Data Analytics Trends in 2019
In recent years data volumes have been increasing dramatically. This has created major challenges for traditional analytics platforms in terms of storage, management and cost. This trend will continue and accelerate, requiring companies to find better and more cost effective ways to manage their data loads.
Data Lakes vs Data Hubs
The answer to the massive increase in data volumes was the Data Lake. The main aim was to use cheap storage to hold the raw data and only extract, transform and load (ETL) data for immediate needs. This reduces the cost of storage as only the data that is required is now moved to the centralised data warehouse or higher aggregation levels within the lake.
The problem is that there is no clear consensus on what a Data Lake is and how it should be architected. The majority of focus is solely on the storage of raw data and not so much on the usage, servicing, security and privacy. With this trend, many are questioning the value of a data lake.
As a result, the Data Lake concept will be becoming less popular and likely to be replaced with well architected Data Hubs. The Data Hub is the natural progression from the Data Lake as it not only focuses on storage but also provides layers of fast structured data in a cloud environment and a servicing layer that includes self-service as well as API access.
The focus for large scale data users will be shifting to how the hub can deliver the various different data sources and insights effectively to the business and customers in near real time. This will create the much needed value proposition that was envisaged from the Lake.
De-Centralisation of Data
Cloud storage has made it easy to store vast amounts of data for a relatively low cost. This is creating many pockets of raw data stored across the organisation as teams store massive amounts of raw data.
The question that every organisation will have to ask themselves is whether they want to hold on to a centralised analytics platform in form of a data warehouse or whether a decentralised approach is better..
The advantage of the decentralised approach is that the data is stored and maintained by the owners of this data.

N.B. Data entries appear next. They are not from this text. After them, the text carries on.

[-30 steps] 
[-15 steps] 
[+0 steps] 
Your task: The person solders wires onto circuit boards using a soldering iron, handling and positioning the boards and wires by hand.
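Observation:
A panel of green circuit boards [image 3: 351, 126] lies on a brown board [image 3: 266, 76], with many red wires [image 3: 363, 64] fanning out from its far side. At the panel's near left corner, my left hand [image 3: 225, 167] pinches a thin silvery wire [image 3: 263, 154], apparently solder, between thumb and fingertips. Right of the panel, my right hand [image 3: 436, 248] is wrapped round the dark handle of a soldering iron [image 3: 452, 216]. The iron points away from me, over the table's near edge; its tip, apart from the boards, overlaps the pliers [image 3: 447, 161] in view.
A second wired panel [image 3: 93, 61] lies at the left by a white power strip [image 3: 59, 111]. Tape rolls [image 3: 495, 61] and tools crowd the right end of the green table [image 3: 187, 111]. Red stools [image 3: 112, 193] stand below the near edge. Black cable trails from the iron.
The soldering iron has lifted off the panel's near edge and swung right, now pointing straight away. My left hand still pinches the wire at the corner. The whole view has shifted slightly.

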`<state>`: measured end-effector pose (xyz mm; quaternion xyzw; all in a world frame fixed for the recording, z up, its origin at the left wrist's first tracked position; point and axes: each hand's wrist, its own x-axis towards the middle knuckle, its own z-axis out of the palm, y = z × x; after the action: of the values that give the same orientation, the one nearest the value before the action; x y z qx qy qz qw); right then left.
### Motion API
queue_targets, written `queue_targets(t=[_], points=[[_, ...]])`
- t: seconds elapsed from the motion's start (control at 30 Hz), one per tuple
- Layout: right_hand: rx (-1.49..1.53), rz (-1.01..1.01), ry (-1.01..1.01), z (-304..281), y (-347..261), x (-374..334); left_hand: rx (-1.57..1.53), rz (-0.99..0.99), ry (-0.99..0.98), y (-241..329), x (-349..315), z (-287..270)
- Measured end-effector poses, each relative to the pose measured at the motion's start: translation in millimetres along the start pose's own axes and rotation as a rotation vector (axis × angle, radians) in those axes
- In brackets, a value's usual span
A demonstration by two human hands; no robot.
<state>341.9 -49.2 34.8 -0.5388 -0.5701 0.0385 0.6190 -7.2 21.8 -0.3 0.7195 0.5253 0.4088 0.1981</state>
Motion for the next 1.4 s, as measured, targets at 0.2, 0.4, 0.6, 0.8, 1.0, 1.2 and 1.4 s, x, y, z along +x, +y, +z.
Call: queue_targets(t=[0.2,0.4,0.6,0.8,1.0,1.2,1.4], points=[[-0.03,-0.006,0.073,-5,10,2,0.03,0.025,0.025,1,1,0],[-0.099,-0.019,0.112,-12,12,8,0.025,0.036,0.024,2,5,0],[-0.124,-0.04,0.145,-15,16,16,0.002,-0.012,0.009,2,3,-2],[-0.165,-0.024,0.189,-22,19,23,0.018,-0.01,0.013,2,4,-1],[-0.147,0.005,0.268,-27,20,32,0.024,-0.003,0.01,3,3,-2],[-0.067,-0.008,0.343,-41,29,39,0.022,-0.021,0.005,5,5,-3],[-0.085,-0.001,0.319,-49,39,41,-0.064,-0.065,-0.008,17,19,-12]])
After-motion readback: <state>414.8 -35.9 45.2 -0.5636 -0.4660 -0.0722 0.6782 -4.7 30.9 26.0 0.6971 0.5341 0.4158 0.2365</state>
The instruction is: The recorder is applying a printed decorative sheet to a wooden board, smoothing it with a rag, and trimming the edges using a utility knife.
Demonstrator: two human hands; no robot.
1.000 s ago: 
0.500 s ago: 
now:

They can best manage quality, retention, privacy and security. However, to allow synergies across the organisation a centralised framework for governance, data discovery and data servicing must be in place.
The centrepiece of this framework will be an Information Catalogue that integrates the data on a semantic level and provides tools that allow Data Scientists and business people to access the data across the organisation. Analytics sandboxes will be required that can provide masked data for analytics modelling and pattern development.
The requirement for well designed Data Governance frameworks will continue to grow. With decentralised Data Hubs and the huge data volumes on one side and increasingly higher demands in privacy and security regulations on the other. As a result, it will be critical for organisations to invest in new organisational structures with clearly defined accountabilities for data as an asset.
Spearheading the changes in Data Governance are roles like Corporate Data Officers (CDO) who will oversee a number of Data Stewards (aka Data Curators) in their domain. The stewards ensure the quality, management and discovery of decentralised data within the various business domains.
In a “best in class” scenario where data is stored and managed in a decentralised framework across the organisation and Governance being centralised. It will be critical that the data sources can be embedded into a centralised catalogue. New tools are coming on the market that helps to discover data across the organisation and identify synergies automatically.
Tools and processes must be in place that allows staff to create productionised data pipelines that can feed from different decentralised data sources to provide business and customer insights.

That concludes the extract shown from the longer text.